BNP Paribas, the placement agent for the deal, believes it was the first distributed solar transaction in the US private placement market. The deal was 1.2 times oversubscribed at the clearing level.

“I think we’ll see more of those types of transaction — long-dated wind and solar assets getting done in the US private placement market, both utility scale and distributed generation,” says Peter Pulkkinen, head of US private placements at BNP Paribas in New York.

While private placements such as this are gathering pace in the US, traditional private placements for renewable projects in Europe and Australia are at a more nascent stage. “We haven’t seen a lot of that in the cross-border space,” says Brian Bates, a London-based partner at Morrison & Foerster, who focuses on private debt. “But I’m sure there are deals and will be more.”
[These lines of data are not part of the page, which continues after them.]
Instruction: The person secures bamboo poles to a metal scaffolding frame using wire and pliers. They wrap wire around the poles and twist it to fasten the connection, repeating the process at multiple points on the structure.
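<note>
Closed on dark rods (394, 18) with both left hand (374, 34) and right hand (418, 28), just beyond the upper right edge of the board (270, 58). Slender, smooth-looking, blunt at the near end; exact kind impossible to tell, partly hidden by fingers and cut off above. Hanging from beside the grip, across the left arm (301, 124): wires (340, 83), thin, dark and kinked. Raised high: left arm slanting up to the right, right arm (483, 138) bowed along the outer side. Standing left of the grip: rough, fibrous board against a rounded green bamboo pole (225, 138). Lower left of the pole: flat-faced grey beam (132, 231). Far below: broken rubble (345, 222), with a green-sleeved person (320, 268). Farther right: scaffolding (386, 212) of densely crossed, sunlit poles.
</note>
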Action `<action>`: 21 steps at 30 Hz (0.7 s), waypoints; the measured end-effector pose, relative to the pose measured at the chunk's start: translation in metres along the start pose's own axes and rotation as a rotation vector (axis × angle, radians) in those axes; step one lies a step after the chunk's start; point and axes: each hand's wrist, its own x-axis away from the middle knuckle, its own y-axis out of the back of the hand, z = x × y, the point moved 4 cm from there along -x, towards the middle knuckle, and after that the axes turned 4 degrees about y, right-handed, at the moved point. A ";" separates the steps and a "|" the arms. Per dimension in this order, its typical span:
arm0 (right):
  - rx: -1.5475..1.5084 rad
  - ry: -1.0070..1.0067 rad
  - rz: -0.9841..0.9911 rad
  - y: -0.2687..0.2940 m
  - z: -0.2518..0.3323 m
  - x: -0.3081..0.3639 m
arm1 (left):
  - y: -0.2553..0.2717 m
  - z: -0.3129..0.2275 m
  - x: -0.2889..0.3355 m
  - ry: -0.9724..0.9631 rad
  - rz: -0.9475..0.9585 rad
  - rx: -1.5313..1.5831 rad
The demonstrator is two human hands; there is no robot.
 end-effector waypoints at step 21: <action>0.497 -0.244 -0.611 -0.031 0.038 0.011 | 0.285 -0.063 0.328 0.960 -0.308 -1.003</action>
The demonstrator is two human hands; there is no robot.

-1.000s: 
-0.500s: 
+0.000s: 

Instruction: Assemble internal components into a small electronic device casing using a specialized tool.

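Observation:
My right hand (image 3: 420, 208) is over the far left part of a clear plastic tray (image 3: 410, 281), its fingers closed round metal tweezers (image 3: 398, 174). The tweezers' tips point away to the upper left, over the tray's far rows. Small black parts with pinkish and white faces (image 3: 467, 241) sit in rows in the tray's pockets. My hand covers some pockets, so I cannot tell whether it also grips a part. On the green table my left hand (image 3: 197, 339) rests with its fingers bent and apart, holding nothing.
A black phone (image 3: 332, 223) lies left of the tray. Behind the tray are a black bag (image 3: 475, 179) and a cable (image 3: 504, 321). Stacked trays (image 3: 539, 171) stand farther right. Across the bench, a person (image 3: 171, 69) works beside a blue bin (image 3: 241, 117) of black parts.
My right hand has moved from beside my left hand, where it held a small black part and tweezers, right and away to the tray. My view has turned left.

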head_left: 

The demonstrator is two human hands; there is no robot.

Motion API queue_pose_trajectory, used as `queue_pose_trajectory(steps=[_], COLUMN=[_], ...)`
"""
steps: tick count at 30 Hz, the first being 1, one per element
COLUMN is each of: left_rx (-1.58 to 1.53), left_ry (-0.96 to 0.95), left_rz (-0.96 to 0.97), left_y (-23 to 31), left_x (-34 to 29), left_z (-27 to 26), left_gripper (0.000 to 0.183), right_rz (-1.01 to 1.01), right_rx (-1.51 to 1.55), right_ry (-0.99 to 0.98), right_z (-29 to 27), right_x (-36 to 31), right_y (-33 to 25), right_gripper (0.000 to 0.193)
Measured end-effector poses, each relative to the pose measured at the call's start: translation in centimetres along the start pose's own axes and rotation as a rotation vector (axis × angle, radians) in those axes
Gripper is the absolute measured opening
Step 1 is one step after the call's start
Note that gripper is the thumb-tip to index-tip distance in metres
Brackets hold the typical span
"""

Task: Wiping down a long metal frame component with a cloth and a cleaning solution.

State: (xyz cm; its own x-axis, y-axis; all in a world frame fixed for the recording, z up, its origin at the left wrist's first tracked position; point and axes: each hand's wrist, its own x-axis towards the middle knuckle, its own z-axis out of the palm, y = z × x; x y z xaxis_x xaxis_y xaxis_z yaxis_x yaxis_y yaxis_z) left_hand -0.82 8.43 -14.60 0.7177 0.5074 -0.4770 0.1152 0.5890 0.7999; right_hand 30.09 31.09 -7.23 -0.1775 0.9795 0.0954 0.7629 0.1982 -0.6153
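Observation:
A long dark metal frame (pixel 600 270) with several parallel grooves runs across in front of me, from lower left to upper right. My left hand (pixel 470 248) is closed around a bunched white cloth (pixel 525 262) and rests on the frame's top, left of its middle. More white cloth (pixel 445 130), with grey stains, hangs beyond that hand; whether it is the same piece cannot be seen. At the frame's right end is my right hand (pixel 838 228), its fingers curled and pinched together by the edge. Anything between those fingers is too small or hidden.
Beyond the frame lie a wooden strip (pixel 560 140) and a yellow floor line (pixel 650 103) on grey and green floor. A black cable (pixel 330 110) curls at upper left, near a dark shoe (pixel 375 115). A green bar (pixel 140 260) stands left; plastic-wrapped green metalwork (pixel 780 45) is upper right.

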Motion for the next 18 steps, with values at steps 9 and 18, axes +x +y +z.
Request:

Private placement investors are putting in the hours to do the credit work and innovate the structures they need to be able to invest in projects in the renewable energy and social infrastructure sectors, but there are always likely to be some projects left to the bank market.

Michael Pikiel, parter at Norton Rose in New York, and the firm’s US head of infrastructure, mining and commodities, says in reference to PJM Interconnection, the regional transmission operator that manages the deregulated electricity market in much of the northeastern US: “It is dependent on credit, and I think one of the challenges you see in financing some projects in the US power market is risk around incentives in the PJM market in the US.”

Several new gas-fired power plant projects have been financed in that region in recent years, mostly in the commercial bank market, on the basis of three year capacity contracts auctioned off by PJM and hedges provided by commodity trading firms like Morgan Stanley, Macquarie and EDF.

“There’s not really a long term contracted off-taker and so it’s taken the bank market a long time to get comfortable with the hedging strategies,” says Pikiel, adding that, while it would not surprise him if the private placement investors eventually got to the same place, it posed a challenge in the near term.